Many of Banff’s bigger hotels have indoor pools, including the Fairmont Banff Springs, which has a heated outdoor pool with public access ($20). A popular place to swim and work out is in the Sally Borden Fitness & Recreation Facility (Banff Centre, St. Julien Rd., 403/762-6450, 6 a.m. to 11 p.m. daily), which holds a wide range of fitness facilities, climbing gym, squash courts, a 25-meter-long heated pool, a wading pool, and a hot tub.
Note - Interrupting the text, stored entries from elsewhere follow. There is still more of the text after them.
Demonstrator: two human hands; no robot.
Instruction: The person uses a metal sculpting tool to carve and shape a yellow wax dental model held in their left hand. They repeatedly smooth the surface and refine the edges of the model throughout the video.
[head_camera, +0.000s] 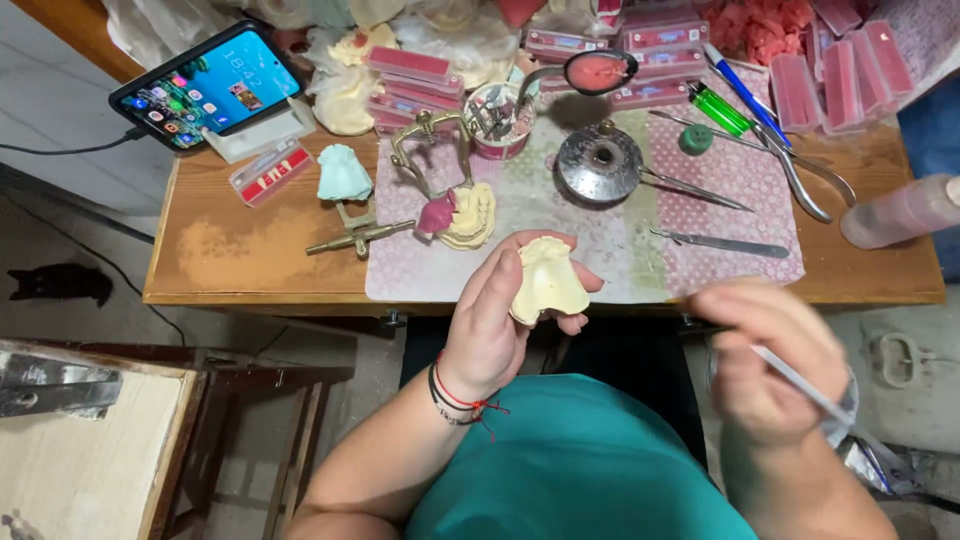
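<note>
My left hand (492, 315) holds a cream-coloured plaster dental cast (545, 281) just in front of the wooden table's (250, 250) near edge. My right hand (770, 360), blurred, grips a thin metal instrument (805, 388) that points down to the right, a short way to the right of the cast. On the table, a brass articulator (432, 160) carries a second cream cast with pink wax (460, 215). A pale green cast (343, 173) lies to its left.
A pink patterned mat (700, 200) holds a round metal burner (598, 165), tweezers (695, 190), a knife (720, 243) and pliers (800, 175). Pink wax boxes (410, 75) crowd the back. A phone (207, 85) lies at the far left, a pink bottle (900, 210) at the right.
</note>
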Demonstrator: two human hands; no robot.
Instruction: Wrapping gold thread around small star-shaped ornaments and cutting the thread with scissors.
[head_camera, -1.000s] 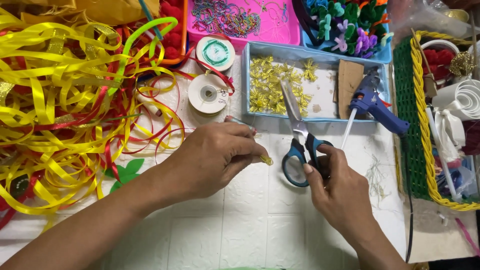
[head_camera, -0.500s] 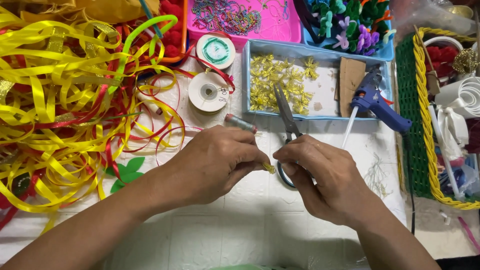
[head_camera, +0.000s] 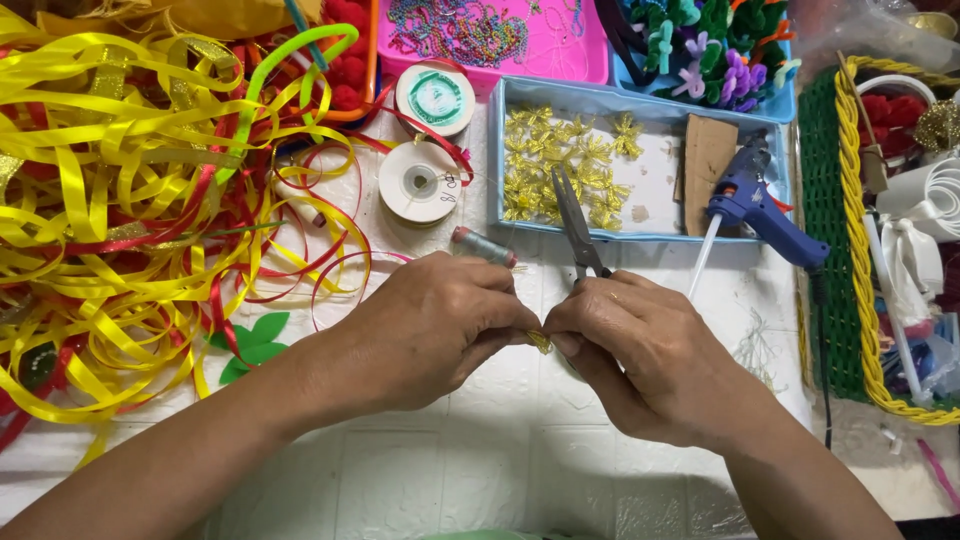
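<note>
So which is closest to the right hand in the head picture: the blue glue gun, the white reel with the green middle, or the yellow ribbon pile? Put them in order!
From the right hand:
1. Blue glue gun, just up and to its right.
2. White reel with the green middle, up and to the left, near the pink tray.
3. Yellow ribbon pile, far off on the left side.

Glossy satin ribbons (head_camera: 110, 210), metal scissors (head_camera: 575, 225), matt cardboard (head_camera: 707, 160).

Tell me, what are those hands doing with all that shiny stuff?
Both hands are pinching a tiny gold piece between them over the white table. The right hand also holds scissors, blades pointing away. The left hand helps grip. A blue tray of gold bows, a blue glue gun and yellow ribbons lie around.
</note>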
General admission is $10.50, or pay $4.50 to swim only most days after 5 p.m. Go to www.banffcentre.ca/sbb for a schedule.
Banff Hot Springs
Banff Upper Hot Springs (Mountain Ave., 403/762-1515, 9 a.m. to 11 p.m. daily May to Oct., 10 a.m. to 10 p.m. Sun. to Thurs. Oct. to May, 10 a.m. to 11 p.m. Fri. to Sat. Oct. to May), toward the Banff Gondola on the south side of the Bow River, were first developed in 1901. Water flows out of the bedrock at 47ºC (116.6ºF) and is cooled to 40ºC (104 ºF) in the main pool. Once considered for privatization, the springs are still run by Parks Canada and are popular throughout the year. Swimming is $7.50 adults, $6.50 seniors and children; lockers and towel rental are a couple of dollars extra. Within the complex is Pleiades Massage & Spa (403/760-2500), offering a wide range of therapeutic treatments, including massages from $60 for 30 minutes as well as body wraps, aromatherapy, and hydrotherapy.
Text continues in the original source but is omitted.